Stored data.
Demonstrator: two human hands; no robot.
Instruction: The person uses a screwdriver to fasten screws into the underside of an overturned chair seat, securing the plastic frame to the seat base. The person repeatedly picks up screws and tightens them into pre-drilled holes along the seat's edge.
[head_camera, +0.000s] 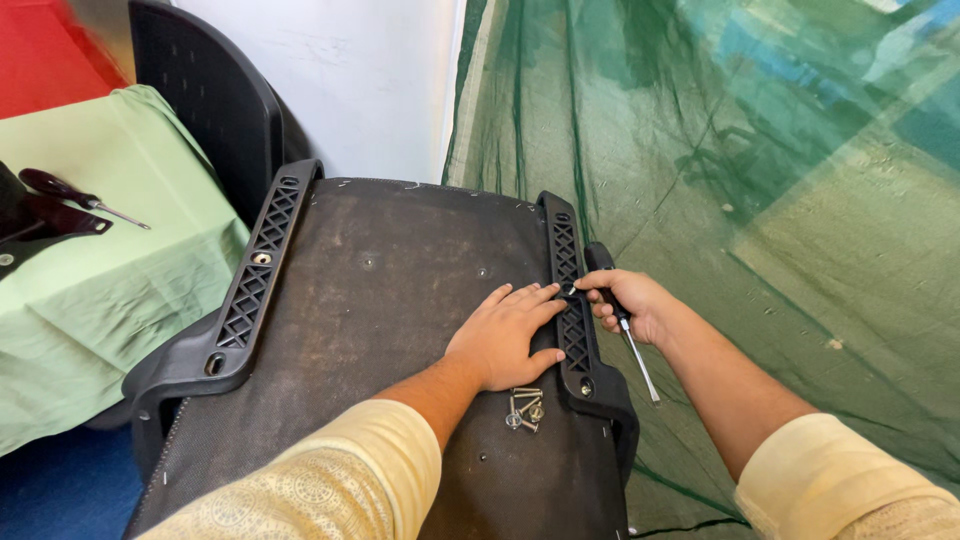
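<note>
Cream-yellow sleeves are being seen closest to the lens, and beyond them a dark upturned seat panel is being leaned over, its fabric underside facing up. Green mesh netting is being stretched across the whole right side, while a table under a pale green cloth is standing to the left, with a black moulded chair back being propped against the white wall behind it. Two black lattice brackets are being carried by the panel: the left bracket is lying untouched, and the right bracket is being worked on at its middle.

The left hand is being laid flat on the panel, fingers extended and together, fingertips touching the right bracket's inner edge; nothing is being gripped by it. The right hand is being closed around a screwdriver, the black handle being held in the curled fingers and the shaft pointing down and outward, while its thumb and forefinger are being pinched at a small screw head on the bracket. A second screwdriver is lying on the cloth.

Loose screws are being left in a small heap just below the left hand, near the panel's right edge. As a judgement, they could be swept off by the wrist and lost in the netting, and the pinched fastener could be dropped, since the same hand is being occupied by the tool.
</note>
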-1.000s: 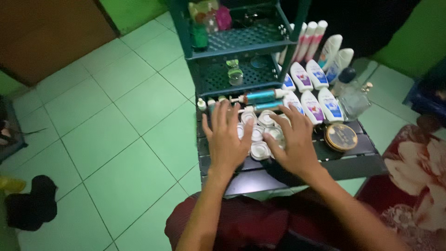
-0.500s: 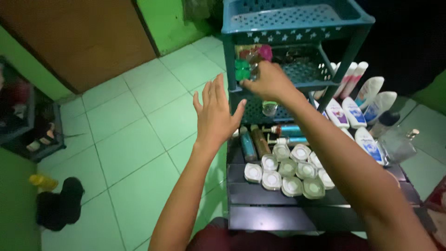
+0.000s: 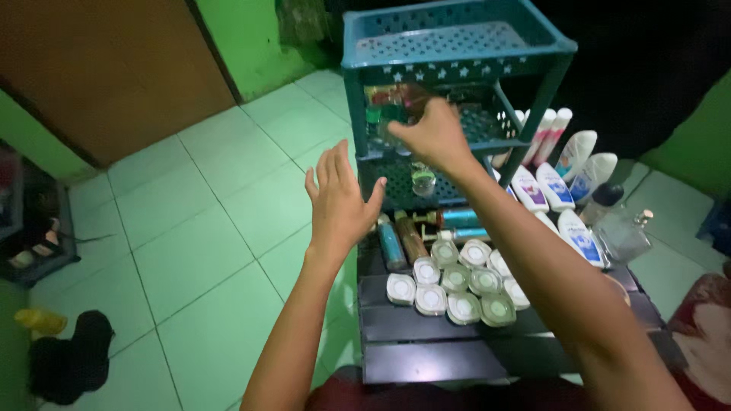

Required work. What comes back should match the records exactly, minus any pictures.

Answer to this task.
Demonstrator: two human hands; no robot.
Instruction: The person uses a screwdriver to fasten screws into the underside of an overturned chair seat, securing the plastic frame to the seat base. The person repeatedly picks up screws and tightens them into pre-drilled holes along the seat's edge.
[head_camera, +0.000s] 
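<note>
Cream-yellow sleeves are being seen closest to the lens, and beyond them a dark upturned seat panel is being leaned over, its fabric underside facing up. Green mesh netting is being stretched across the whole right side, while a table under a pale green cloth is standing to the left, with a black moulded chair back being propped against the white wall behind it. Two black lattice brackets are being carried by the panel: the left bracket is lying untouched, and the right bracket is being worked on at its middle.

The left hand is being laid flat on the panel, fingers extended and together, fingertips touching the right bracket's inner edge; nothing is being gripped by it. The right hand is being closed around a screwdriver, the black handle being held in the curled fingers and the shaft pointing down and outward, while its thumb and forefinger are being pinched at a small screw head on the bracket. A second screwdriver is lying on the cloth.

Loose screws are being left in a small heap just below the left hand, near the panel's right edge. As a judgement, they could be swept off by the wrist and lost in the netting, and the pinched fastener could be dropped, since the same hand is being occupied by the tool.
</note>
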-1.000s: 
-0.500s: 
+0.000s: 

This output completes the exercise.